● Exercise instructions
Quote the whole listing word for word. Do not include the pictures.
╔══
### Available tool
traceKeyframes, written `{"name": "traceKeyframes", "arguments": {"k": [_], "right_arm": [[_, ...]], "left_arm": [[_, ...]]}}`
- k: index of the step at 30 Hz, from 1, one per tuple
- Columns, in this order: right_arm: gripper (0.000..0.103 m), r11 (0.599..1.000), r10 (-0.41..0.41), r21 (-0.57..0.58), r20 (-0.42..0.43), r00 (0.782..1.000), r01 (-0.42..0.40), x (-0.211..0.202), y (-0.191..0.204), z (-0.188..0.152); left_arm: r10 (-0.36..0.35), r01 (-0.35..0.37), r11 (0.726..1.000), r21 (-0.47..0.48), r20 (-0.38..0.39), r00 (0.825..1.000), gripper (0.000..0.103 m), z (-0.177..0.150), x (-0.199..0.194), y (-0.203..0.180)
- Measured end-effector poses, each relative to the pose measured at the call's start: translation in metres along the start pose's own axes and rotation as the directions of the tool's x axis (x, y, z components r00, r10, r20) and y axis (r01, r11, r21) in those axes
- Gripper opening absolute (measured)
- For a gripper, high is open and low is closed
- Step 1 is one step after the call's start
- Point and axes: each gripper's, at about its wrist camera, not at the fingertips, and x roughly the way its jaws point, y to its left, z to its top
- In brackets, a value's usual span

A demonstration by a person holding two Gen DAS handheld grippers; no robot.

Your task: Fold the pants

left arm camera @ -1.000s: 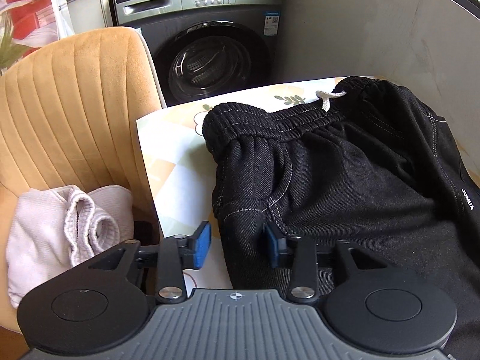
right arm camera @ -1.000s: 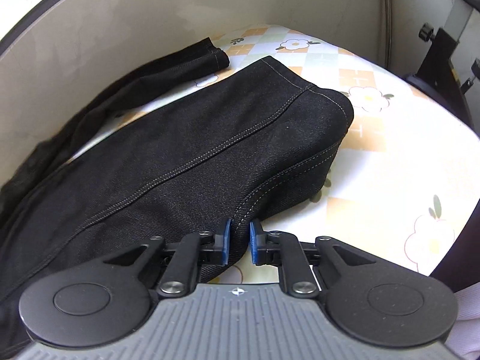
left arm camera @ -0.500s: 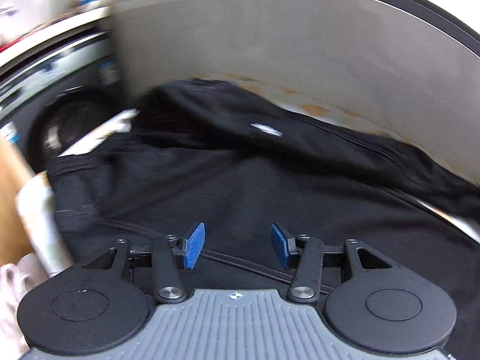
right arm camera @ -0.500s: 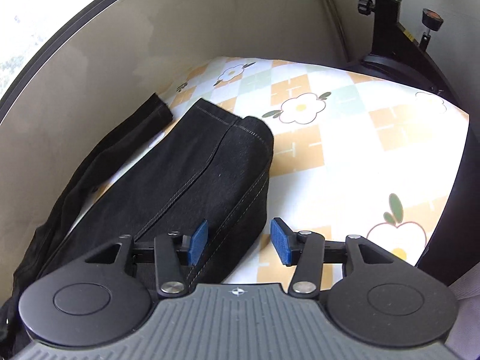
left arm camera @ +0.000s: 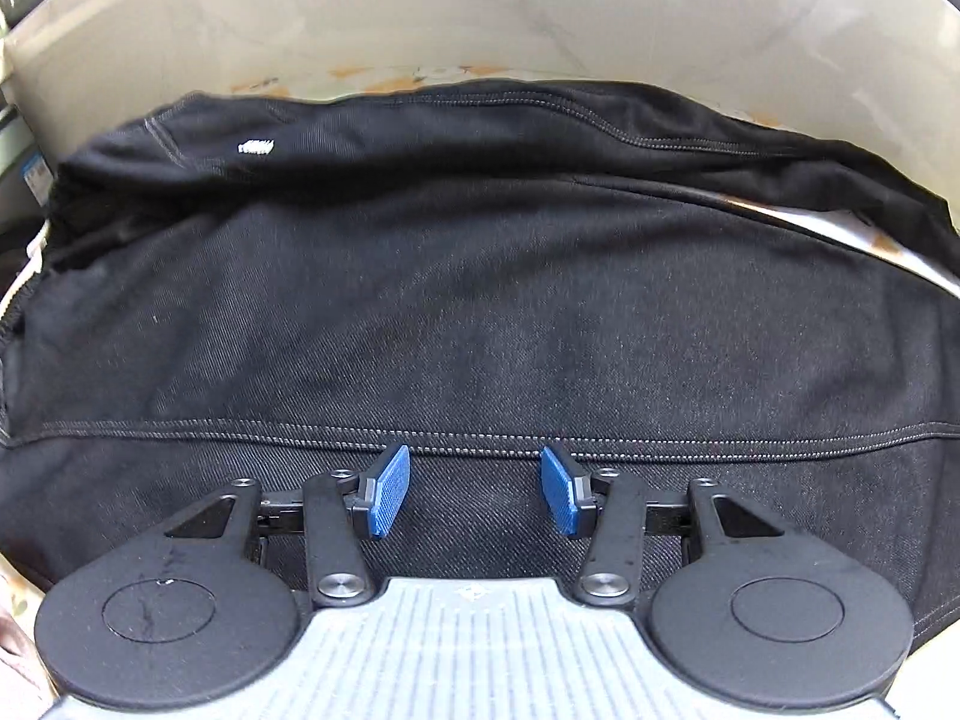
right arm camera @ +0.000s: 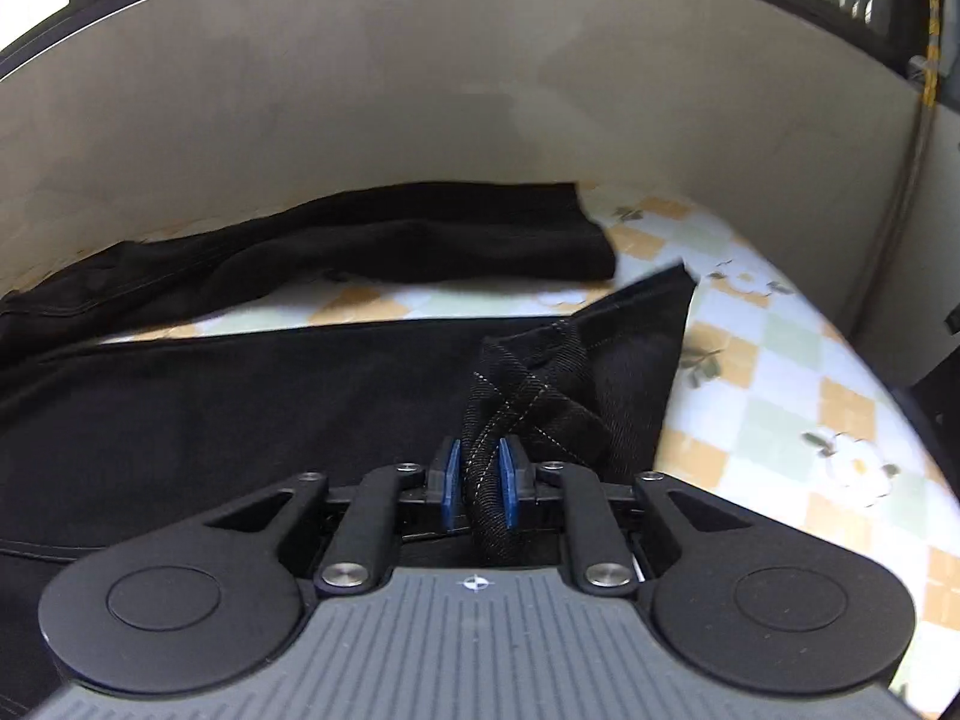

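Note:
Black denim pants (left arm camera: 480, 312) lie spread across the table and fill the left wrist view; a stitched seam runs across just beyond my fingers. My left gripper (left arm camera: 475, 495) is open and empty, low over the fabric. In the right wrist view my right gripper (right arm camera: 480, 483) is shut on a bunched hem of the near pants leg (right arm camera: 540, 384), lifting it. The far leg (right arm camera: 420, 240) lies flat by the wall.
A beige wall (right arm camera: 480, 108) curves close behind the table. The floral checked tablecloth (right arm camera: 810, 396) shows to the right of the pants, with the table edge at far right. A dark stand (right arm camera: 942, 372) stands past that edge.
My right gripper has closed on the leg hem and lifted it; it was open half a second ago. My left gripper has swung from the waistband toward the middle of the pants, staying open.

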Motion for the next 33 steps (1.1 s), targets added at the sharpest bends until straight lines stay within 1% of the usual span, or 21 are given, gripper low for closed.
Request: {"name": "traceKeyframes", "arguments": {"k": [2,3,4,5,7,9,10,11,14,18,20,22,24,25,26,27,28,29,30,31,33], "right_arm": [[0.021,0.993,0.076,0.093,-0.036,0.996,-0.072,0.004,-0.008,-0.006],[0.023,0.986,0.104,0.134,-0.036,0.994,-0.099,0.003,-0.014,-0.010],[0.031,0.980,0.123,0.162,-0.030,0.992,-0.116,0.000,-0.021,-0.013],[0.040,0.976,0.126,0.180,-0.022,0.992,-0.120,-0.004,-0.027,-0.016],[0.047,0.975,0.112,0.193,0.006,0.994,-0.111,-0.014,-0.038,-0.019],[0.048,0.977,0.095,0.189,0.041,0.995,-0.102,-0.023,-0.050,-0.017],[0.051,0.978,0.085,0.188,0.047,0.995,-0.093,-0.024,-0.054,-0.015],[0.053,0.978,0.076,0.190,0.045,0.996,-0.084,-0.022,-0.055,-0.012],[0.054,0.976,0.091,0.198,0.031,0.995,-0.095,-0.015,-0.056,-0.004],[0.055,0.979,0.144,0.142,0.022,0.989,-0.146,-0.005,-0.035,0.006],[0.062,0.985,0.157,0.075,0.018,0.987,-0.158,-0.001,-0.014,0.008],[0.064,0.990,0.143,-0.003,0.000,0.990,-0.143,0.006,0.002,0.010],[0.064,0.995,0.068,-0.070,-0.019,0.997,-0.070,0.017,0.016,0.006],[0.063,0.997,0.024,-0.079,-0.030,0.999,-0.026,0.021,0.017,0.006],[0.057,0.998,-0.021,-0.067,-0.055,0.998,0.018,0.029,0.014,0.007],[0.049,0.999,-0.042,-0.027,-0.074,0.996,0.040,0.031,0.006,0.006],[0.035,0.999,-0.036,0.014,-0.054,0.998,0.037,0.027,-0.002,0.006],[0.015,0.997,-0.024,0.069,-0.056,0.998,0.028,0.023,-0.013,0.007],[0.007,0.993,-0.023,0.118,-0.049,0.999,0.029,0.017,-0.025,0.007],[0.006,0.986,-0.042,0.159,-0.024,0.999,0.046,0.009,-0.036,0.006],[0.005,0.962,-0.117,0.251,0.032,0.993,0.105,-0.014,-0.065,0.004]], "left_arm": [[-0.006,0.006,1.000,-0.003,-0.002,1.000,0.052,0.000,0.002,0.000],[-0.008,0.008,1.000,-0.002,-0.001,1.000,0.052,-0.001,0.003,-0.002],[-0.009,0.009,1.000,-0.001,0.001,1.000,0.052,-0.002,0.003,-0.003],[-0.010,0.010,1.000,-0.001,0.004,1.000,0.052,-0.004,0.002,-0.004],[-0.014,0.014,1.000,0.000,0.010,1.000,0.052,-0.004,0.003,-0.002],[-0.018,0.018,1.000,-0.002,0.014,1.000,0.052,-0.006,0.004,0.001],[-0.019,0.019,1.000,-0.003,0.015,1.000,0.052,-0.007,0.004,0.000],[-0.019,0.019,1.000,-0.003,0.016,1.000,0.052,-0.007,0.004,0.001],[-0.014,0.014,1.000,-0.009,0.017,1.000,0.054,0.001,0.008,0.015],[-0.014,0.014,1.000,-0.006,0.019,1.000,0.054,0.000,0.007,0.014],[-0.021,0.021,1.000,0.000,0.019,1.000,0.054,-0.001,0.008,0.014],[-0.027,0.027,1.000,0.005,0.018,0.999,0.055,0.000,0.005,0.016],[-0.029,0.029,1.000,0.007,0.017,0.999,0.055,0.001,0.003,0.018],[-0.029,0.029,1.000,0.006,0.016,0.999,0.055,0.001,0.003,0.018],[-0.028,0.028,1.000,0.005,0.015,1.000,0.055,0.001,0.003,0.018],[-0.026,0.026,1.000,0.002,0.014,1.000,0.056,0.002,0.003,0.018],[-0.023,0.023,1.000,-0.001,0.013,1.000,0.057,0.002,0.003,0.018],[-0.020,0.020,1.000,-0.004,0.011,1.000,0.057,0.002,0.003,0.017],[-0.018,0.018,1.000,-0.007,0.010,1.000,0.057,0.003,0.003,0.017],[-0.015,0.015,1.000,-0.009,0.008,1.000,0.057,0.003,0.003,0.017],[-0.008,0.008,1.000,-0.015,0.005,1.000,0.058,0.004,0.003,0.016]]}}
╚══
● Output
### Available tool
traceKeyframes, written `{"name": "traceKeyframes", "arguments": {"k": [_], "right_arm": [[_, ...]], "left_arm": [[_, ...]]}}`
- k: index of the step at 30 Hz, from 1, one per tuple
- Columns, in this order: right_arm: gripper (0.000..0.103 m), r11 (0.599..1.000), r10 (-0.41..0.41), r21 (-0.57..0.58), r20 (-0.42..0.43), r00 (0.782..1.000), r01 (-0.42..0.40), x (-0.211..0.202), y (-0.191..0.204), z (-0.188..0.152); left_arm: r10 (-0.36..0.35), r01 (-0.35..0.37), r11 (0.726..1.000), r21 (-0.47..0.48), r20 (-0.38..0.39), r00 (0.825..1.000), gripper (0.000..0.103 m), z (-0.177..0.150), x (-0.199..0.194), y (-0.203..0.180)
- Measured end-effector poses, each relative to the pose measured at the call's start: translation in metres along the start pose's own axes and rotation as the directions of the tool's x axis (x, y, z components r00, r10, r20) and y axis (r01, r11, r21) in those axes
- Gripper opening absolute (measured)
- For a gripper, high is open and low is closed
- Step 1 is one step after the call's start
- Point and axes: each gripper's, at about its wrist camera, not at the fingertips, and x roughly the way its jaws point, y to its left, z to its top
- In brackets, a value's usual span

A demonstration by a person holding two Gen DAS handheld grippers; no robot.

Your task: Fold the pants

left arm camera @ -1.000s: 
right arm camera @ -1.000s: 
left arm camera @ -0.500s: 
right arm camera @ -0.500s: 
left arm camera @ +0.000s: 
right arm camera @ +0.000s: 

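Note:
Black denim pants (left arm camera: 480, 312) lie spread across the table and fill the left wrist view; a stitched seam runs across just beyond my fingers. My left gripper (left arm camera: 475, 495) is open and empty, low over the fabric. In the right wrist view my right gripper (right arm camera: 480, 483) is shut on a bunched hem of the near pants leg (right arm camera: 540, 384), lifting it. The far leg (right arm camera: 420, 240) lies flat by the wall.
A beige wall (right arm camera: 480, 108) curves close behind the table. The floral checked tablecloth (right arm camera: 810, 396) shows to the right of the pants, with the table edge at far right. A dark stand (right arm camera: 942, 372) stands past that edge.
My right gripper has closed on the leg hem and lifted it; it was open half a second ago. My left gripper has swung from the waistband toward the middle of the pants, staying open.
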
Motion for the next 33 steps (1.1 s), targets added at the sharpest bends until straight lines stay within 1% of the usual span, or 21 are given, gripper low for closed.
Request: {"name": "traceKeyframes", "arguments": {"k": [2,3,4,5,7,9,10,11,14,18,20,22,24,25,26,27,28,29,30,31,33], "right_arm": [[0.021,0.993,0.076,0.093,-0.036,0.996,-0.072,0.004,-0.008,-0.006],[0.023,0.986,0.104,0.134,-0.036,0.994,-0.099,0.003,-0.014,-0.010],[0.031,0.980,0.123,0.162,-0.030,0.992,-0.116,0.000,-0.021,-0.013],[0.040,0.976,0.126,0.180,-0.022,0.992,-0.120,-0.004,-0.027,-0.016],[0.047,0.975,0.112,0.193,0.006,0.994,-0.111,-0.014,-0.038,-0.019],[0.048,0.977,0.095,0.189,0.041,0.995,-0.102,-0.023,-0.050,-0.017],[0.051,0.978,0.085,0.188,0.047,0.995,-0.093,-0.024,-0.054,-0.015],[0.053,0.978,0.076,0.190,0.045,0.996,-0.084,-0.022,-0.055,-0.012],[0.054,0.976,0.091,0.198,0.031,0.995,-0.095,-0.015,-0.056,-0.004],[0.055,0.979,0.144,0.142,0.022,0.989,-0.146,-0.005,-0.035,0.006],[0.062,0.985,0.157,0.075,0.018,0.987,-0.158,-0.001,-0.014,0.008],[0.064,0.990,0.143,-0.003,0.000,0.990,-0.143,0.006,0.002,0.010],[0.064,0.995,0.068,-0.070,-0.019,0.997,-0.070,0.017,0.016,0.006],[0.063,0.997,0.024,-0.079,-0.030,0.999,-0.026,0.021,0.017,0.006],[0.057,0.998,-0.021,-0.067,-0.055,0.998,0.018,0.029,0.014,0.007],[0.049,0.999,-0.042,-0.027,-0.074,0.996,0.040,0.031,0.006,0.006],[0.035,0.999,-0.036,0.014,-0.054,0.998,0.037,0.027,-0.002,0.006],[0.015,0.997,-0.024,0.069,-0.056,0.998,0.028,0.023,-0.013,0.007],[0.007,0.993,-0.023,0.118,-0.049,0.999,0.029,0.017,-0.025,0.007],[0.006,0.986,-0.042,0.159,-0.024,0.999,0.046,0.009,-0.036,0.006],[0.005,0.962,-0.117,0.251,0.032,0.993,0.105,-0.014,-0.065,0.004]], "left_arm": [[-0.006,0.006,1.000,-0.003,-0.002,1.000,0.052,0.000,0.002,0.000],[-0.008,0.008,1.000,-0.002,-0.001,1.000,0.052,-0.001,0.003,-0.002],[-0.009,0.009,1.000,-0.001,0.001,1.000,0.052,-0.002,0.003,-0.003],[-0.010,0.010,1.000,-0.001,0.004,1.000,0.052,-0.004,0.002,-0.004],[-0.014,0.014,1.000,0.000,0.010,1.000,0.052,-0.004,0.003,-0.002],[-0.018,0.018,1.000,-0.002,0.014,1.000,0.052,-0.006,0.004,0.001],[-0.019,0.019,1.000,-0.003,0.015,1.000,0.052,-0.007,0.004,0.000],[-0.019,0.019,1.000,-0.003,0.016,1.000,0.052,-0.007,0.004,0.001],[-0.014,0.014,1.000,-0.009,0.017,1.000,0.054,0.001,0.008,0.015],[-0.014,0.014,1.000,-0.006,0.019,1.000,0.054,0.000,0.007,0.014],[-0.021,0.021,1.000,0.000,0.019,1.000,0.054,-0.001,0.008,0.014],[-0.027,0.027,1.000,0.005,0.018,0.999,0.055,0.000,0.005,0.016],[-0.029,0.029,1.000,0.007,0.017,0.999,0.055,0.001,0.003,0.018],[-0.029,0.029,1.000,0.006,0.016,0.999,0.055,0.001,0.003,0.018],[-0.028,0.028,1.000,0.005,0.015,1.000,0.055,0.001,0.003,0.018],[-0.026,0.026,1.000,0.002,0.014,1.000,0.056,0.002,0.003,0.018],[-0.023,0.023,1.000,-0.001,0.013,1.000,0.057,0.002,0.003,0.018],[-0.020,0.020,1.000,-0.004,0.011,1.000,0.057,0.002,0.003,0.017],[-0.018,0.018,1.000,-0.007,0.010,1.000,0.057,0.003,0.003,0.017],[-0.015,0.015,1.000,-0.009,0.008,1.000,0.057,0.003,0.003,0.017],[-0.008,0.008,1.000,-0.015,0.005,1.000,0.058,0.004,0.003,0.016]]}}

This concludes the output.